Using the listing below, set down each line from the line containing "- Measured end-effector" through the line containing "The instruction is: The", both ends included, exactly and with nothing added.

• DATA LISTING

- Opening Delimiter -

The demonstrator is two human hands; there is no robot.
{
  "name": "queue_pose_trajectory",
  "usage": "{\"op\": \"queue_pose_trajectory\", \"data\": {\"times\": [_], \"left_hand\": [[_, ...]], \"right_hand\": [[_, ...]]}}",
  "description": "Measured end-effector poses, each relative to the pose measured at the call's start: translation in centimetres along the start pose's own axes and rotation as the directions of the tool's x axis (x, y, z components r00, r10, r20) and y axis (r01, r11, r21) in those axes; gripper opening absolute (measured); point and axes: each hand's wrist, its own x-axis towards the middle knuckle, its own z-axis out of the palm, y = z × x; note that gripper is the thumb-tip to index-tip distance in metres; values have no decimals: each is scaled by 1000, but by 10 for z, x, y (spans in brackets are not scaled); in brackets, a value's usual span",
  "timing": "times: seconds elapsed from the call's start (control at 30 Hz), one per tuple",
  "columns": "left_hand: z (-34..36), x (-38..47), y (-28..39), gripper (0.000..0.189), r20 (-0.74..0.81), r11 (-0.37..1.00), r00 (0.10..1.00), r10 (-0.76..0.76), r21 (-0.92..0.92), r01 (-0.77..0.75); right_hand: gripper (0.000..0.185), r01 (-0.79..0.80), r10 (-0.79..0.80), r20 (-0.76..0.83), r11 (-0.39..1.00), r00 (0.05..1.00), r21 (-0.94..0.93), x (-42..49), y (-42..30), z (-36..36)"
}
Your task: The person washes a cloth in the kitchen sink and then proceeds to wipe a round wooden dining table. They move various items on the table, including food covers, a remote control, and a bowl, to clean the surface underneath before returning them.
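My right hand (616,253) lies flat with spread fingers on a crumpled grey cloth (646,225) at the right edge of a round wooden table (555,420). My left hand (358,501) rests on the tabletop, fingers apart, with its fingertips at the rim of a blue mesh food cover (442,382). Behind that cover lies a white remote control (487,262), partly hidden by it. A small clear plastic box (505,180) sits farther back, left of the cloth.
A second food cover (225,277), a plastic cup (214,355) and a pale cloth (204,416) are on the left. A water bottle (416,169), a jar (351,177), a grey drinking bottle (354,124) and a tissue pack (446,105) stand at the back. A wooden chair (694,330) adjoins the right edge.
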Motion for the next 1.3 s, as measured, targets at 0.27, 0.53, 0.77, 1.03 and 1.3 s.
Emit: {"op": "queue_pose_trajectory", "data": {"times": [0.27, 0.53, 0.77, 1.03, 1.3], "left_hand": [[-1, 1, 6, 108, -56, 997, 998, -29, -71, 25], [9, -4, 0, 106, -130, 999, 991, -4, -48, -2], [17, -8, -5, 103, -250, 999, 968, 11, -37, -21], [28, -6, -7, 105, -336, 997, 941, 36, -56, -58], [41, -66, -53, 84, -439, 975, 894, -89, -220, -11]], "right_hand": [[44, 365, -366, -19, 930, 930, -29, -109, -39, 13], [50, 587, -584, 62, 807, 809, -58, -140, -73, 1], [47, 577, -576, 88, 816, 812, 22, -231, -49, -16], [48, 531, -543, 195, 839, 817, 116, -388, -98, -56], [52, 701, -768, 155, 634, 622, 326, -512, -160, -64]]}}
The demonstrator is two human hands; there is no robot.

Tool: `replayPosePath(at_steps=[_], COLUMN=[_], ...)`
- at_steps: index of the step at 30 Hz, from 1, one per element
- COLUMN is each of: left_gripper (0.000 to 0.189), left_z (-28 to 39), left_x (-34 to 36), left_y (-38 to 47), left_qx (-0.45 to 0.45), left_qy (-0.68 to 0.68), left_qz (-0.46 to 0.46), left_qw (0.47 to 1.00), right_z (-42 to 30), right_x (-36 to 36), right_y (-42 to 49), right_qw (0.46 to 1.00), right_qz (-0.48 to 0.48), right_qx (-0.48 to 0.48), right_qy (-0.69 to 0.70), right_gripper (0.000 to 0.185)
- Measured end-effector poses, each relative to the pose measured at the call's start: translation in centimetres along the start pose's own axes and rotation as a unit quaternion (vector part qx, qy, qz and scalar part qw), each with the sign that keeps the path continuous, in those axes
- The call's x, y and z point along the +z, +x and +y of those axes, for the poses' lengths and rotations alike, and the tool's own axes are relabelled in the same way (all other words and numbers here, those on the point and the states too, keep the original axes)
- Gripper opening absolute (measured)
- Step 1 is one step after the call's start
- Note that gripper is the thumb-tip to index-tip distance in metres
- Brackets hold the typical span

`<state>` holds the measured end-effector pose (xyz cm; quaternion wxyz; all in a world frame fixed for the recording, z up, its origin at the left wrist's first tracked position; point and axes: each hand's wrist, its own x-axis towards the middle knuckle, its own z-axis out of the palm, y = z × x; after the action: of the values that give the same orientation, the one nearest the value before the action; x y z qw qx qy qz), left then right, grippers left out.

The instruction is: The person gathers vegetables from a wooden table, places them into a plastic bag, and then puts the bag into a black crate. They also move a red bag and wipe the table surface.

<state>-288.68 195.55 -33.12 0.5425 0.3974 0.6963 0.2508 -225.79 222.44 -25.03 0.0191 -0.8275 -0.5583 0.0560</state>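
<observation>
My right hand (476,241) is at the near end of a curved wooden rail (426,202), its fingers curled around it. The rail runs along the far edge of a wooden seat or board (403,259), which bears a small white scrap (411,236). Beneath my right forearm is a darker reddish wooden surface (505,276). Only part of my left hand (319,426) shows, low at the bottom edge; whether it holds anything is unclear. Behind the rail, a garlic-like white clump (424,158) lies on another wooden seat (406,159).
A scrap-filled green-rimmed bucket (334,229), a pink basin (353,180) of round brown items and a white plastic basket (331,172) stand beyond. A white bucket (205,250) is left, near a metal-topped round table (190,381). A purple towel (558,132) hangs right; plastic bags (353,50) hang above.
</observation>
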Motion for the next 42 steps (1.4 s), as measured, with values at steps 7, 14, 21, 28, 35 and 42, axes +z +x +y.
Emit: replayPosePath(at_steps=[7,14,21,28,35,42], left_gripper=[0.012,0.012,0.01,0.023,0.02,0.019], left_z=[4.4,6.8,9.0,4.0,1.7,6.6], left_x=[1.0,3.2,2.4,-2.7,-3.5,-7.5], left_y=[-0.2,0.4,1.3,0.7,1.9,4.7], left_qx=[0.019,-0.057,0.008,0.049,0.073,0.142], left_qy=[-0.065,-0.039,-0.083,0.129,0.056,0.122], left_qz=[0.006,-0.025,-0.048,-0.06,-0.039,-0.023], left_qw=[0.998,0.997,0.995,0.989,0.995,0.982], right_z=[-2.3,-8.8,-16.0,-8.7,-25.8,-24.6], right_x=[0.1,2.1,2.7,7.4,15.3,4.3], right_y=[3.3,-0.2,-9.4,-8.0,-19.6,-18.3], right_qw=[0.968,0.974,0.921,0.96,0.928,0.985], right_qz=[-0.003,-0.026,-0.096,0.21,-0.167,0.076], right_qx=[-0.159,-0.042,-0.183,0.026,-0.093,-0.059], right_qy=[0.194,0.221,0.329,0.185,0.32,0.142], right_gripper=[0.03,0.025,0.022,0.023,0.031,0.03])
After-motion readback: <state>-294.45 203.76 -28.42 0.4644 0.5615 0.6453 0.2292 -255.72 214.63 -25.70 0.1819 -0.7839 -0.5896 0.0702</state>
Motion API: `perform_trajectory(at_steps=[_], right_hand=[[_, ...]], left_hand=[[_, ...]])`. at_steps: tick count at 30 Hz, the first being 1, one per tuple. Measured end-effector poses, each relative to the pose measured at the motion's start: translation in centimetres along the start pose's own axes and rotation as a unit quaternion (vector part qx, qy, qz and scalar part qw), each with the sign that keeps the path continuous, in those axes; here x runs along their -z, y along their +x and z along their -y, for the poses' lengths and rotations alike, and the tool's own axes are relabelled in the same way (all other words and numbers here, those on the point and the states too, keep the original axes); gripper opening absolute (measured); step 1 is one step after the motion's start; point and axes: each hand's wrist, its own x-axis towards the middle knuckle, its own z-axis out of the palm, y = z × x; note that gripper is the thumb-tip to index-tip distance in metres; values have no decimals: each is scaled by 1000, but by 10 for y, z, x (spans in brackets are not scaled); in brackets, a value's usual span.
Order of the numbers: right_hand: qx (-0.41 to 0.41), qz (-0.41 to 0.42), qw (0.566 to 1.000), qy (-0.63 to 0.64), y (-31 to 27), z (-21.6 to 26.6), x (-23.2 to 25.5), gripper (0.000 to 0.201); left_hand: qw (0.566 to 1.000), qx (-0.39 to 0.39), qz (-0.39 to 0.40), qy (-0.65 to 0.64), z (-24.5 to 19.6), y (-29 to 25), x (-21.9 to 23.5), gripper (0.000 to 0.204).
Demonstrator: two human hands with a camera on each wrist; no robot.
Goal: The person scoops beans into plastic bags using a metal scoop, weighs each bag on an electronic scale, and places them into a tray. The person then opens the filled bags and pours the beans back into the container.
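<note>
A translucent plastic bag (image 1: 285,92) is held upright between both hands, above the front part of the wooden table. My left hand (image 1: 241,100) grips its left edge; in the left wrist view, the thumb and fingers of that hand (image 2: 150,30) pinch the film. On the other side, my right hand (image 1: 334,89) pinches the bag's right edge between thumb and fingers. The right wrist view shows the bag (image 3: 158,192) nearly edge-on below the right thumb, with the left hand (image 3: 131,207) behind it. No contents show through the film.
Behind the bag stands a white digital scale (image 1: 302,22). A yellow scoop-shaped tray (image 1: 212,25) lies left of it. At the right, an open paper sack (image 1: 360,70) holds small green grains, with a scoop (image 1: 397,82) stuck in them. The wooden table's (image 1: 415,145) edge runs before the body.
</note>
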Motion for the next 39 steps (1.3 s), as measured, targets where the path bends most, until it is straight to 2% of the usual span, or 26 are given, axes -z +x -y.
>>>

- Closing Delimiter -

• TASK RESPONSE
- Measured end-effector poses, each relative to the pose measured at the call's start: translation in centimetres along the start pose's own axes and rotation as a unit quaternion (vector part qx, qy, qz and scalar part qw), each with the sign that keeps the path continuous, in those axes
- The call's x, y and z point along the +z, +x and +y of those axes, for the poses' lengths and rotations alike, and the tool's own axes are relabelled in the same way (all other words and numbers here, those on the point and the states too, keep the original axes)
- Gripper opening absolute (measured)
- Step 1 is one step after the call's start
- Note that gripper is the thumb-tip to index-tip distance in metres
- Brackets hold the typical span

`<state>` holds the measured end-effector pose (xyz cm; quaternion wxyz; all in a world frame fixed for the recording, z up, its origin at the left wrist's first tracked position; point and axes: each hand's wrist, its own x-axis towards the middle knuckle, its own z-axis out of the palm, y = z × x; after the action: of the values that give the same orientation, the one nearest the value before the action; x y z qw qx qy qz), left then right, grippers left out.

The instruction is: The person gathers vegetables from a wooden table, places them into a plastic bag, and then puts the bag into a black crate. They also move a red bag and wipe the table surface.

Nothing else is part of this output.